Your knowledge cannot stand against her force;
for she foresees and judges and maintains
her kingdom as the other gods do theirs.
The changes that she brings are without respite:
it is necessity that make her swift;
and for this reason, men change state so often.
She is the one so frequently maligned
even by those who should give praise to her—
they blame her wrongfully with words of scorn.
But she is blessed and does not hear these things;
for with the other primal beings, happy,
she turns her sphere and glories in her bliss."
♥ When it has reached the foot of those malign
gray slopes, that melancholy stream descends,
forming a swamp that bears the name of Styx.
And I, who was intent on watching it,
could make out muddied people in that slime,
all naked and their faces furious.
These struck each other not with hands alone,
but with their heads and chests and with their feet,
and tore each other piecemeal with their teeth.
The kindly master told me: "Son, now see
the souls of those whom anger has defeated;
and I should also have you know for certain
that underneath the water there are souls
who sigh and make this pain of water bubble,
as your eye, looking anywhere, can tell.
Wedged in the slime, they say: 'We had been sullen
in the sweet air that's gladdened by the sun;
we bore the mist of sluggishness in us:
now we are bitter in the blackened mud.'"
~~from CANTO VII.
♥ "How many up above now count themselves
great kings, who'll wallow here like pigs in slime,
leaving behind foul memories of their crimes!"
~~from CANTO VIII.
&hears: "Look at the ferocious Erinyes!
That is Megaera on the left, and she
who weeps upon the right, that is Allecto;
Tisiphone's between them."
♥ "Turn round and keep your eyes shut fast, for should
the Gorgon show herself and you behold her,
never again would you return above,"
my master said; and he himself turned me
around and, not content with just my hands,
used his as well to cover up my eyes.
O you possessed of sturdy intellects,
observe the teaching that is hidden here
beneath the veil of verses so obscure.
~~from CANTO IX.
♥ Of every malice that earns hate in Heaven,
injustice is the end; and each such end
by force or fraud brings harm to other men.
However, fraud is man's peculiar vice;
God finds it more displeasing—and therefore,
the fraudulent are lower, suffering more.
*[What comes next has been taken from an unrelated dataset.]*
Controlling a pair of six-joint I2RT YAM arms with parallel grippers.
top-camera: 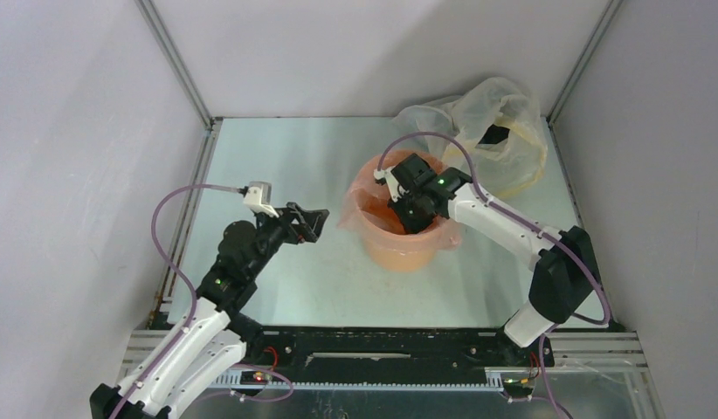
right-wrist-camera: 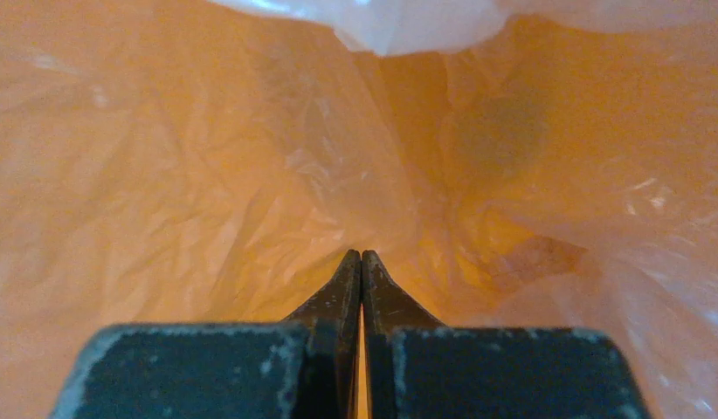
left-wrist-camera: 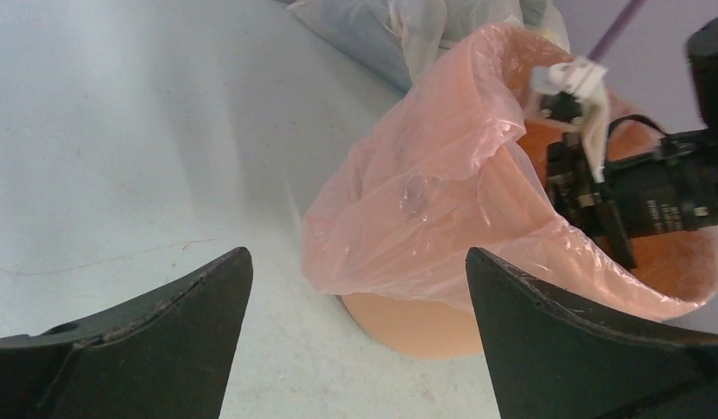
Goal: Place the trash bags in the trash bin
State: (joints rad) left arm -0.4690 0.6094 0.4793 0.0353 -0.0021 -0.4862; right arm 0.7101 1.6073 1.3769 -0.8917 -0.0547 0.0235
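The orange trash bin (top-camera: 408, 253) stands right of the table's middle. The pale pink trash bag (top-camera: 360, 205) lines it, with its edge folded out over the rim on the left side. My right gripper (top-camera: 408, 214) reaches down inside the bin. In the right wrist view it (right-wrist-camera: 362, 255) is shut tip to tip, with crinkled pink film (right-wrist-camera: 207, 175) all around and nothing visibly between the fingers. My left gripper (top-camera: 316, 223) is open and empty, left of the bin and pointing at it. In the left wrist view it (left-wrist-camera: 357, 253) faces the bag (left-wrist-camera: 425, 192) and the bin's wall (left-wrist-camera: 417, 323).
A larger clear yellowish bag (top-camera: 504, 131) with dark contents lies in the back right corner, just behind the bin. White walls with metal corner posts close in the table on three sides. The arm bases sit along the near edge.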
The violent take all of the first circle;
but since one uses force against three persons,
that circle's built of three divided rings.
To God and to one's self and one's neighbor—
I mean, to them or what is theirs—one can
do violence, as you shall now hear clearly."
♥ "But in the former way of fraud, not only
the love that nature forges is forgotten,
but added love that builds a special trust;
thus, in the tightest circle, where there is
the universe's center, seat of Dis,
all traitors are consumed eternally."
♥ "O sun that heals all sight that is perplexed,
when I ask you, your answer so contents
that doubting pleases me as much as knowing."
♥ "Philosophy, for one who understands,
points out, and not in just one place," he said,
"how nature follows—as she takes her course—
the Divine Intellect and Divine Art;
and if you read your Physics carefully,
not many pages from the start, you'll see
that when it can, your art would follow nature,
just as a pupil imitates his master;
so that your art is almost God's grandchild
From these two, art and nature, it is fitting,
if you recall how Genesis begins,
for men to make their way, to gain their living;
and since the usurer prefers another
pathway, he scorns both nature in herself
and art, her follower; his hope is elsewhere."
~~from CANTO XI.
♥ "...on all sides, the steep and filthy valley
had trembled so, I thought the universe
felt love (by which, as some believe, the world
has often been converted into chaos);
and at that moment, here as well as elsewhere,
these ancient boulders toppled, in this way."
♥ "He is indeed alive, and so alone
it falls to me to show him the dark valley.
Necessity has brought him here, not pleasure.
For she who have me this new task was one
who had just come from singing halleluiah:
he is no robber; I am not a thief."
~~from CANTO XII.
♥ "Like other souls, we shall seek out the flesh
that we have left, but none of us shall wear it;
it is not right for any man to have
what he himself has cast aside. We'll drag
our bodies here; they'll hang in this sad wood,
each on the stump of its vindictive shade."
~~from CANTO XIII.
♥ "One thing alone I'd have you plainly see:
so long as I am not rebuked by conscience,
I stand prepared for Fortune, come what may.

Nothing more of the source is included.